Ne décide rien tout de suite. Tu es trop remontée. Mais il aurait tout intérêt à s’appliquer, et vite.

« Kommodore ? » Un coup frappé à l’écoutille ponctua la question.

Marphissa leva les yeux en s’efforçant de se calmer. « Entrez. »

Bradamont la fixait depuis le sas. « Tout va bien ? » Derrière elle, Kontos surveillait la coursive du regard, à l’affût d’un problème. Tous deux étaient déjà en combinaison de survie, prêts au combat.

Le kapitan-levtenant et la kommodore avaient d’ores et déjà remarqué que l’officier de l’Alliance s’intéressait énormément au vaisseau, à l’état de son équipement, à sa propreté et à d’autres questions matérielles, mais qu’elle ne semblait guère s’inquiéter de l’équipage. Certes, elle y prêtait attention, témoignait indéniablement de la curiosité à l’égard des matelots et de leur travail, mais elle ne donnait pas l’impression de les craindre, de voir en eux une menace éventuelle. Ce que sous-entendait cette attitude, ce qu’elle disait sur les pratiques de l’Alliance, comparativement à celles du Syndicat (qui avaient toujours force de loi sur ce vaisseau) ne laissait pas de turlupiner Marphissa.

« Problèmes personnels, expliqua-t-elle. Nous arrivons dans une demi-heure, n’est-ce pas ? Je dois me concentrer là-dessus. Tout doit bien se passer.

— Vous n’avez rien à redouter, déclara Bradamont.

— Vous serez provisoirement aux commandes et à la manœuvre. Je suis certaine que c’est ce que souhaite la présidente Iceni. » Marphissa se contraignit à sourire. « En outre, je tiens à vous voir piloter un vaisseau au combat.

— Moi aussi, renchérit Kontos.

— Vous êtes certaine que votre équipage le prendra bien quand il découvrira qui je suis ?

— Il me connaît. Il croit en notre présidente. Et il connaît de réputation le kapitan-levtenant Kontos. De plus… son entraînement l’a conditionné à obéir aux ordres. Tout cela devrait lui interdire de partir en vrille. »

La kommodore enfila prestement sa combinaison de survie puis prit leur tête jusqu’à la passerelle, où elle s’assit près d’un kapitan Toirac qui boudait manifestement et n’avait pas encore enfilé sa propre tenue de combat.
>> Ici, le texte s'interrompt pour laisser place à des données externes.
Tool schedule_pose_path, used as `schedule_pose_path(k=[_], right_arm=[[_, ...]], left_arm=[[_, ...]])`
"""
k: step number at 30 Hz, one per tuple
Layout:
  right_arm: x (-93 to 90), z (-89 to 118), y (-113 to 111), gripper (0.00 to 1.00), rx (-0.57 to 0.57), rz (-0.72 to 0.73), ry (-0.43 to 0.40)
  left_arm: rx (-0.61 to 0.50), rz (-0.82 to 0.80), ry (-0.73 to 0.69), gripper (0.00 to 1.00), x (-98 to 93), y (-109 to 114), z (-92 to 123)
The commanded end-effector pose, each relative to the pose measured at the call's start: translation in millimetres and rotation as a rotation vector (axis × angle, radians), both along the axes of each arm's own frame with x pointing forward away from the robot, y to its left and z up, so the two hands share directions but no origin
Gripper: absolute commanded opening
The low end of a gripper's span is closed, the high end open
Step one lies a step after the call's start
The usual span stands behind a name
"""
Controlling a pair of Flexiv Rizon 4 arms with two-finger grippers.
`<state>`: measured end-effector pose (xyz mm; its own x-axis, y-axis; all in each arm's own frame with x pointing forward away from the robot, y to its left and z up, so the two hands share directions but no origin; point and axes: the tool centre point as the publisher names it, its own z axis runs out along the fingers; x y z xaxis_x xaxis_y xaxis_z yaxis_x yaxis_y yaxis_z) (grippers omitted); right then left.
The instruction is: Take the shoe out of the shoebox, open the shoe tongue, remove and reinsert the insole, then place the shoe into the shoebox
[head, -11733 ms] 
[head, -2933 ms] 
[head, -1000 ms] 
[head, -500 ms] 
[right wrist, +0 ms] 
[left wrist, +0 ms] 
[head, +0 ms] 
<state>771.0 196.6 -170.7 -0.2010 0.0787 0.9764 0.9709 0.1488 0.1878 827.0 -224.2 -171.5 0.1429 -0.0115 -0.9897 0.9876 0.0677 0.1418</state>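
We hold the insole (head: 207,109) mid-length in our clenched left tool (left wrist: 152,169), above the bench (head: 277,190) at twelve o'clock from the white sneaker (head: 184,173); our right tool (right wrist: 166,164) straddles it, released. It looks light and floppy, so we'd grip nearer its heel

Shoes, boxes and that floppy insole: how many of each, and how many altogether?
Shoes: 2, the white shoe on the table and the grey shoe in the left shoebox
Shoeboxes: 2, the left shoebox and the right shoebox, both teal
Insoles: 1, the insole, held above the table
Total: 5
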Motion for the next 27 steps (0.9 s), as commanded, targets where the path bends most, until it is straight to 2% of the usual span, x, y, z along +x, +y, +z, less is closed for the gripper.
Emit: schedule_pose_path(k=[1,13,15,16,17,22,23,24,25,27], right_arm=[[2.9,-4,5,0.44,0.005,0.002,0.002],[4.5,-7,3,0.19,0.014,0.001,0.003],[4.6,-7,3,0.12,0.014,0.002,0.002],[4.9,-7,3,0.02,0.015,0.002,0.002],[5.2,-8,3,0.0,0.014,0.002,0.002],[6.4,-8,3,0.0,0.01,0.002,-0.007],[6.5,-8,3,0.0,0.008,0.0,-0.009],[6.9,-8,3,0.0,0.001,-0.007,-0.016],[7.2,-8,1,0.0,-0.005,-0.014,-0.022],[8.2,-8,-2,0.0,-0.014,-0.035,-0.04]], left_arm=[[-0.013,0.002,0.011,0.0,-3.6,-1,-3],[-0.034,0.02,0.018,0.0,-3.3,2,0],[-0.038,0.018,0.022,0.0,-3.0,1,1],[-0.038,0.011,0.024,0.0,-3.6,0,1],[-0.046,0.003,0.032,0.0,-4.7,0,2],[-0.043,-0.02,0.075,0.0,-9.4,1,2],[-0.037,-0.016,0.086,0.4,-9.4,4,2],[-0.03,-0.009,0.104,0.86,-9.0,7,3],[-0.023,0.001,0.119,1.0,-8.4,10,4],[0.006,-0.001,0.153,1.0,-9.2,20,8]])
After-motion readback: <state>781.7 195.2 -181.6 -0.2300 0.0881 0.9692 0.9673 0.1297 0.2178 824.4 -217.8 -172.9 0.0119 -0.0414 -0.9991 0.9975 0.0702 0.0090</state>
Les techniciens de quart constatèrent que Bradamont, Kontos et Marphissa portaient la leur, et ils entreprirent de faire passer le mot à leurs amis un peu partout à bord : quelque chose se préparait. Deux d’entre eux au moins coulèrent un regard vers Toirac puis échangèrent quelques mots à voix basse en souriant.

Marphissa réprima un soupir, en même temps qu’elle passait mentalement en revue les candidats susceptibles de remplacer Toirac. Le nom du kapitan-levtenant Diaz lui vint aussitôt à l’esprit. En sa qualité de commandant en second du Manticore, il avait soutenu Toirac de son mieux et n’avait strictement rien fait, du moins à la connaissance de la kommodore, pour saper son autorité. Diaz manquait apparemment d’ambition, ce qui, si on l’arrachait à son élément, pouvait augurer de problèmes en cas de promotion, mais ses états de service plaidaient en sa faveur.
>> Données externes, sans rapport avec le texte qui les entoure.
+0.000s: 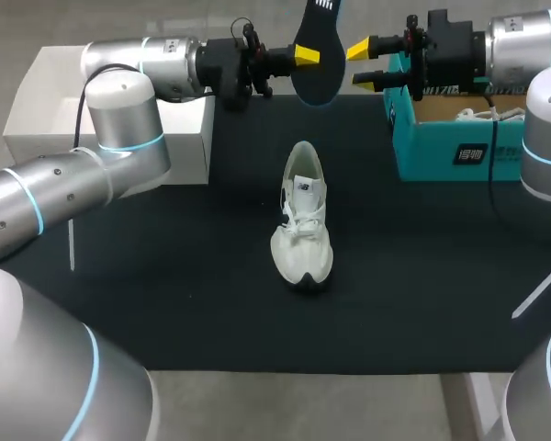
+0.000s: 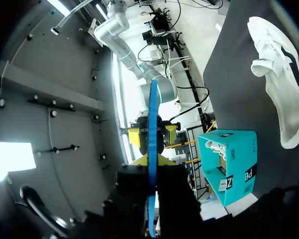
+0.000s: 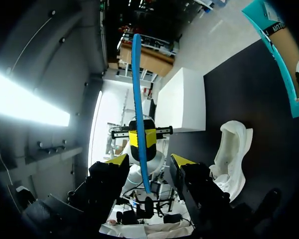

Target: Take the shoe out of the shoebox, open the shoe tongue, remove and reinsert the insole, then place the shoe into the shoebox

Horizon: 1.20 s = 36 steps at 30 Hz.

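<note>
Up at the far side of the table the left gripper (image 1: pixel 305 57) is clamped on the insole (image 1: pixel 320 69), holding it in the air above the black mat (image 1: pixel 184 276). The insole hangs roughly upright, its dark face turned towards the near side, and shows a thin blue edge. In the left wrist view it appears edge-on as a blue line running straight out from between that gripper's fingertips.

The right gripper (image 1: pixel 361 64) faces it from the other side at about the same height. Its fingers (image 3: pixel 182 160) are spread wide, one to each side of the insole's edge and clear of it.

Below them the white shoe (image 1: pixel 303 216) lies sole-down in the middle of the mat, well apart from both grippers. Its toe points to the near edge, its heel to the far one, and the laces are loose. The teal shoebox (image 1: pixel 441 152) stands open at the right far corner of the mat, under the right arm, with something white showing inside. A white box (image 1: pixel 37 119) sits at the left far corner, behind the left arm
</note>
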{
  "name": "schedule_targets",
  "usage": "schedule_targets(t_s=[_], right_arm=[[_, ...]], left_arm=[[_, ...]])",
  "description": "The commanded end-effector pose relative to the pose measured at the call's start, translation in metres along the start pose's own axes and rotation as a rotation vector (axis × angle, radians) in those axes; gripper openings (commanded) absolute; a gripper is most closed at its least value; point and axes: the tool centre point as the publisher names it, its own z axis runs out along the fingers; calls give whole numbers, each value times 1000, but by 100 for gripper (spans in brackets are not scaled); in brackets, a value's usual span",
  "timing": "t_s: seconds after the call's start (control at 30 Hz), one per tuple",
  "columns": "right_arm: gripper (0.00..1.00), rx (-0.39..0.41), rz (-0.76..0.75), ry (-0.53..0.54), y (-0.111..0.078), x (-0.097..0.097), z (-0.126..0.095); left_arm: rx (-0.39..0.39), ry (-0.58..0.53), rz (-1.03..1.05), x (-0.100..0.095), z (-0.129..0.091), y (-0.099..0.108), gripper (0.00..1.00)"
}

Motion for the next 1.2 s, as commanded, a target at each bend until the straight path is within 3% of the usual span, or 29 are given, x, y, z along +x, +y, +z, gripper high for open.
schedule_targets(t_s=[0.03,0.4,0.53,0.8,0.87,0.93,1.1,1.13,1.17,1.2], right_arm=[[49,13,-2,-3,4,0,5],[45,33,-12,11,10,2,22],[35,33,-12,14,11,1,23],[30,39,-13,20,11,1,26],[22,41,-14,22,11,1,27],[2,41,-12,24,10,0,27],[0,43,-14,23,10,-1,27],[0,42,-16,23,9,-1,27],[0,41,-18,23,9,-1,27],[0,41,-20,25,9,-1,27]], left_arm=[[-2,6,-7,-3,2,-2,0],[0,4,-13,2,9,-1,0],[-7,-8,-16,2,12,-1,0],[-19,-15,-16,1,13,3,0],[-19,-17,-18,2,13,4,0],[-19,-19,-21,2,13,4,0],[-13,-39,-37,2,14,4,0],[-12,-40,-38,2,14,4,18],[-11,-41,-39,2,14,4,66],[-13,-43,-46,2,14,4,100]])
Debout près de Bradamont au fond de la passerelle, Kontos se gratta la gorge.

Marphissa vérifia l’heure. « Dix-neuf minutes avant notre arrivée à Midway, kapitan. »

Toirac l’ignora.

Très bien. Tu dégages. Mais je ne prendrai aucune mesure officielle avant la fin de cette opération. Si près d’entrer en action, nous pouvons nous passer de la perturbation que causerait une relève du commandement. « Passez en alerte maximale ! » ordonna-t-elle aux techniciens de faction sur la passerelle du Manticore.

« À vos ordres, kommodore ! »

Chacun ouvrit un casier près de sa console, en sortit une combinaison de survie et l’endossa : ces tenues étaient sans doute très inférieures aux cuirasses de combat des forces terrestres, qui leur fournissaient une protection contre les shrapnels et les armes de poing, ainsi que de l’oxygène en cas de dépressurisation du vaisseau. Les casques en restaient ouverts, capuches drapées sur les épaules de manière à préserver les supports vitaux de la tenue jusqu’à ce que le besoin s’en présente. Les données portant sur l’état de préparation du croiseur ne cessaient d’affluer et des marqueurs verts d’éclore sur l’écran de Marphissa, à mesure qu’armes, senseurs, boucliers, propulseurs, ainsi qu’une tripotée d’autres secteurs critiques se déclaraient prêts.

Le kapitan Toirac sortit nonchalamment de son casier sa propre combinaison de survie et l’enfila avec une lenteur affectée.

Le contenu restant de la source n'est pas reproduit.